A previous version of this article confused the process of "hashing" with the process of "encryption". It's worth noting that, while similar, hashing and encryption are two different processes.
Hashing involves a many-to-one transformation, where a given input is mapped to a (usually fixed-size, usually shorter) output, which is not unique to that particular input. In other words, collisions are likely when running a hashing algorithm over a huge range of input values (where different inputs map to the same output). Hashing is an irreversible process because of the nature of hashing algorithms. This SO answer gives a good overview of the differences between hashing and encryption and provides a nice example of why a hashing algorithm might be practically irreversible.
As a mathematical example, consider the modulo (aka. modulus aka. mod) function (expressed here as defined by Donald Knuth):
a % n = mod(a, n) = a - n * floor(a/n)
The simple interpretation of the mod function is that it's the remainder of integer division:
7 % 2 = 1
4 % 3 = 1
33 % 16 = 1
Note how all three examples above give the same output even though they have different inputs. The modulo function is non-invertible because we lose information when we apply it. Even given one of the inputs along with the output, there's no way to calculate the other input value. You just have to guess until you get it right.

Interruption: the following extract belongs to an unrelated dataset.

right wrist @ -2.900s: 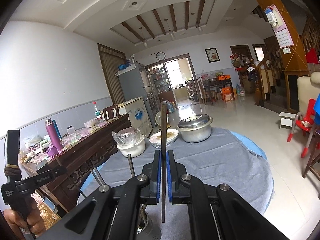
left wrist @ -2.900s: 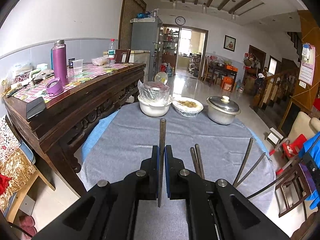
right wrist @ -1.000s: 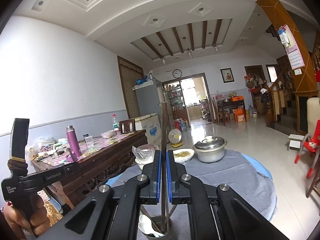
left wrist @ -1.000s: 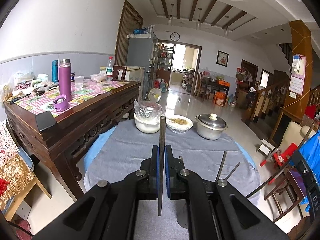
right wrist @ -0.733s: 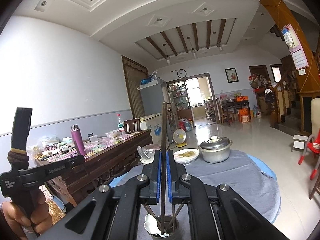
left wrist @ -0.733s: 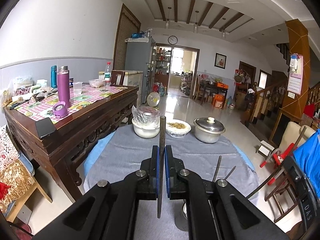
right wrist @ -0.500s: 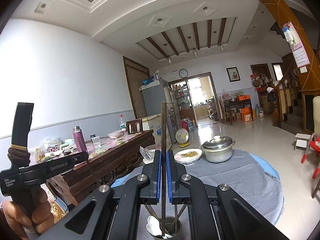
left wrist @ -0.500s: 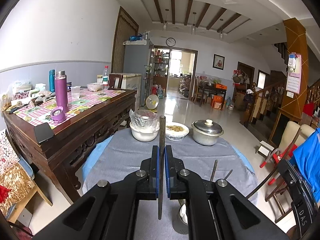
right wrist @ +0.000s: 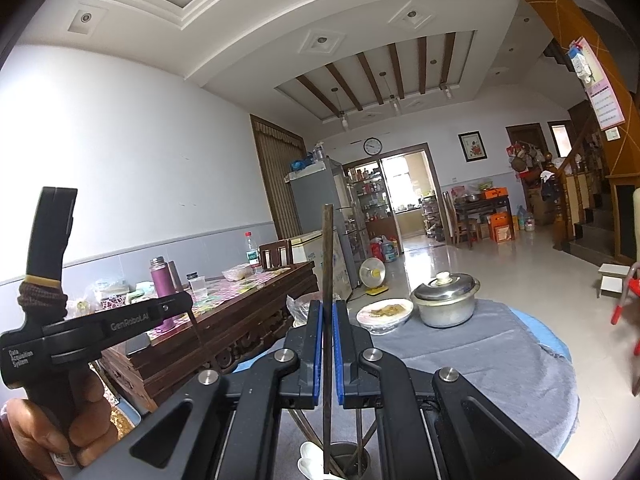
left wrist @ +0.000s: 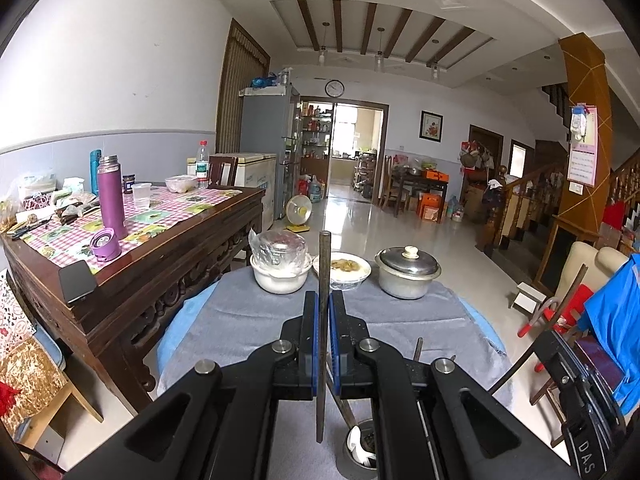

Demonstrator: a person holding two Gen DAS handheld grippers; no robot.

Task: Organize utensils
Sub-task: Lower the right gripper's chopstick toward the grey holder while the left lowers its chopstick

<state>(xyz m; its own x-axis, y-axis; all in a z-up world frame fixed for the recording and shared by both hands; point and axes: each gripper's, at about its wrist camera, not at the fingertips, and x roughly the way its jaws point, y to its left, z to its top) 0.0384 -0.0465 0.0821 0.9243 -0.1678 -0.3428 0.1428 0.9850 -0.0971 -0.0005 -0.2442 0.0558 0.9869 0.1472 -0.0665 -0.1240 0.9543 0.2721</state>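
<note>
My left gripper (left wrist: 324, 300) is shut on a dark chopstick (left wrist: 323, 280) held upright, its lower end hanging above the grey cloth. My right gripper (right wrist: 327, 312) is shut on another dark chopstick (right wrist: 328, 248), whose lower tip hangs over the metal utensil cup (right wrist: 347, 460). The cup (left wrist: 360, 452) stands on the round table and holds a white spoon (right wrist: 310, 458) and several chopsticks. The left gripper also shows at the left of the right wrist view (right wrist: 120, 320), held in a hand.
A grey cloth (left wrist: 248, 320) covers the round table. At its far edge stand a white bowl under plastic wrap (left wrist: 280, 272), a plate of food (left wrist: 346, 268) and a lidded steel pot (left wrist: 406, 272). A dark wooden sideboard (left wrist: 160, 264) stands close on the left.
Both grippers have risen and tilted up with their chopsticks. The utensil cup has come into view below them and the bowls look farther away.
</note>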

Hashing algorithms take advantage of non-invertible functions like this (as well as bit shifts, etc.), and are often repeated many times, astronomically increasing the number of required guesses. The goal of hashing is to make it extremely expensive, computationally, to decode the original information. Oftentimes, it's easier to brute force a hashing algorithm (by trying many possible inputs, as quickly as possible) than to try to "reverse" the hashing algorithm to decode the hashed information.

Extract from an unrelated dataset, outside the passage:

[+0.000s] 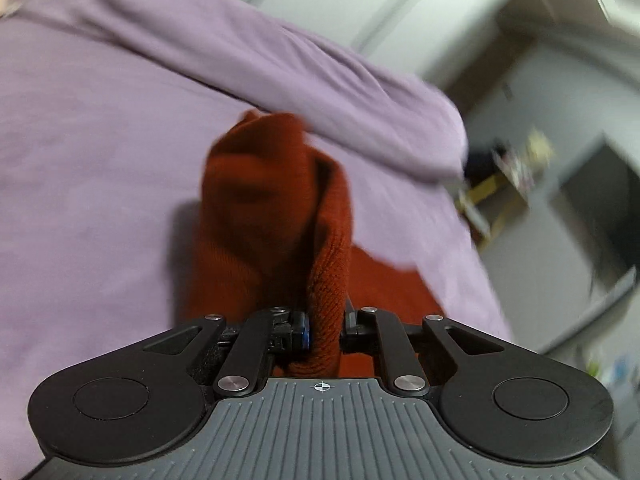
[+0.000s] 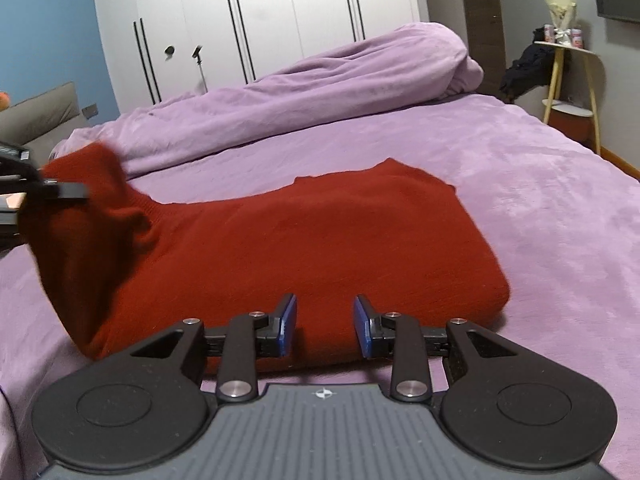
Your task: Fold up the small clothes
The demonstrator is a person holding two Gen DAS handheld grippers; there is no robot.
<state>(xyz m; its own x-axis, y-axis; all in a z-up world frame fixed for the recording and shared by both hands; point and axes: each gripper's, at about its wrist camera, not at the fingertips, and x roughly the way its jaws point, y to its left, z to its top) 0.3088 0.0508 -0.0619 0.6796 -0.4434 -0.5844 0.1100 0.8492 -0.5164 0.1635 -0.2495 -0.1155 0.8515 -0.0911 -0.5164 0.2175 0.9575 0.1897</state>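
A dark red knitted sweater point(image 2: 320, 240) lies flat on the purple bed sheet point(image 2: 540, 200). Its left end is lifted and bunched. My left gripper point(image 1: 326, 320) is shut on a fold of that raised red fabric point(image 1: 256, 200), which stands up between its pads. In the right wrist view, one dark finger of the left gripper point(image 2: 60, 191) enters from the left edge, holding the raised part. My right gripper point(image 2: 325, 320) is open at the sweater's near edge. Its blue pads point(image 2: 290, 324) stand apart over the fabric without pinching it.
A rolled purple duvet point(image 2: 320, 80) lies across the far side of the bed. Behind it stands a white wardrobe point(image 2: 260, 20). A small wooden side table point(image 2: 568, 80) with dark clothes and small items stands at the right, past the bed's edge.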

A common method of deterring even these brute-force attacks is to add a second random piece of information as "salt". This prevents hackers from performing dictionary attacks, where a list of common passwords are mapped to their hashed outputs -- if the hacker knows the hashing algorithm used and can gain access to the database where the hashes are stored, they can use their "dictionary" to map back to the original password and gain access to those accounts. Salting the data means that not only do the hackers have to run a particular password through the hashing algorithm and verify that it matches the hashed output, but they have to re-run that process for every possible value of the salt (usually a string of tens to hundreds of bytes). A random 100-byte salt means (100*2^8 or) 256,000 total password-salt combinations must be tried for each possible password.

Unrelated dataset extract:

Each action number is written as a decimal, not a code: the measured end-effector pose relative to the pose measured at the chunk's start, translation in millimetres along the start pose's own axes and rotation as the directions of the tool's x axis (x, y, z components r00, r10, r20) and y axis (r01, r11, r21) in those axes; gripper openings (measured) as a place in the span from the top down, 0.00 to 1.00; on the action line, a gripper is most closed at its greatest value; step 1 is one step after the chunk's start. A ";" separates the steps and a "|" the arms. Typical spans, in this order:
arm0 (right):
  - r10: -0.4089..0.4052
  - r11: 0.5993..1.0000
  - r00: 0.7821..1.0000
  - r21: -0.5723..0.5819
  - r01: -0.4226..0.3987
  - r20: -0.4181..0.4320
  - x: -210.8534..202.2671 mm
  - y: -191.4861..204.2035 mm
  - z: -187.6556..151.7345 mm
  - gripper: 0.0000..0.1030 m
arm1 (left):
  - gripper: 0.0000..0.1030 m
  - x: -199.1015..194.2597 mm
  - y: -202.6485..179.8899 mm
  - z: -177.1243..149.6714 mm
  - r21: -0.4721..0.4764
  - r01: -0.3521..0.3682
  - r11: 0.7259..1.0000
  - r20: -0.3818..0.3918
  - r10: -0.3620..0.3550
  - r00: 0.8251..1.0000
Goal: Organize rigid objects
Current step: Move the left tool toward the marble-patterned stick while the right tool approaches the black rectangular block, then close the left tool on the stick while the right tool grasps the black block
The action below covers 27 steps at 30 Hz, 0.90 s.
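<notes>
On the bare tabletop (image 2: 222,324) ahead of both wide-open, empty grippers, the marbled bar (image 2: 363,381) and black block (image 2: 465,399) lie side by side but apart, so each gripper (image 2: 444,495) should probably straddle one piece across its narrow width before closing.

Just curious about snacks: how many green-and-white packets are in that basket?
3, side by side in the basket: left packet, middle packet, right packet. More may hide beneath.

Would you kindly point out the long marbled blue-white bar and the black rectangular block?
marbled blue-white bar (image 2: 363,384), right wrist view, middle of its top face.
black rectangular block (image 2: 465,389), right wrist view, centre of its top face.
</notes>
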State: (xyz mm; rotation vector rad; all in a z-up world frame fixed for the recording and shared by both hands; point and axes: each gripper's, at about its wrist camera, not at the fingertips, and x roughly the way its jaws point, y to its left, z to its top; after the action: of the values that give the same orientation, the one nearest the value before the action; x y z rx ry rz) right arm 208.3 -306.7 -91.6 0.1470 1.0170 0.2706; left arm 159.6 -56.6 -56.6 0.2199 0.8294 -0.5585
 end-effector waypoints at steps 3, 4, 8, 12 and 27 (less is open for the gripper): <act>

Another method of deterring brute-force attacks is to simply require your algorithm to take some long amount of time to run. If your algorithm takes just 2 seconds to run and uses the 100-byte salt mentioned above, it would take nearly 6 days to try all possible salt strings for just a single potential password. This is partly why hashing algorithms are often iterated thousands of times. To produce a secure hash, make sure you re-introduce the salt each time you iterate, otherwise you're setting yourself up for more hash collisions than necessary (see that SO link, above).
Encryption, as opposed to hashing, is always one-to-one and reversible (via decryption). So a particular input will always produce a particular output and only that specific input will produce that specific output. Unlike hashing algorithms, which produce hashes of a fixed length, encryption algorithms will produce variable-length outputs. A good encryption algorithm should produce output which is indistinguishable from random noise, so that patterns in the output cannot be exploited in order to decode it.
Encryption should be used when the data stored needs to be extracted at some point. For instance, messaging apps might encrypt data before transporting it, but that data needs to be decrypted back into plaintext once it's received, so that the recipient can read it. Note that this is not the case with passwords: if your password and the stored salt generate the hashcode stored in the database, then it's very likely that the password you input is the correct one. It's safer to hash the password, then, and just re-calculate the hash code than it is to store an encrypted password which could possibly be decrypted.
But if encrypted information can be decrypted, how can it be secure? Well, there are two standard methods of encryption and decryption, symmetric key encryption and asymmetric key encryption.
Symmetric key encryption means that the same cryptographic key is used to encrypt and decrypt the data. A common analogy used to explain encryption is sending locked packages through the post. If you put a padlock on a box and send it to me, and I have a copy of the key which opens the padlock, then I can easily unlock it and read your message inside. I can send you back a message and you can use the same key to open the box on the other side.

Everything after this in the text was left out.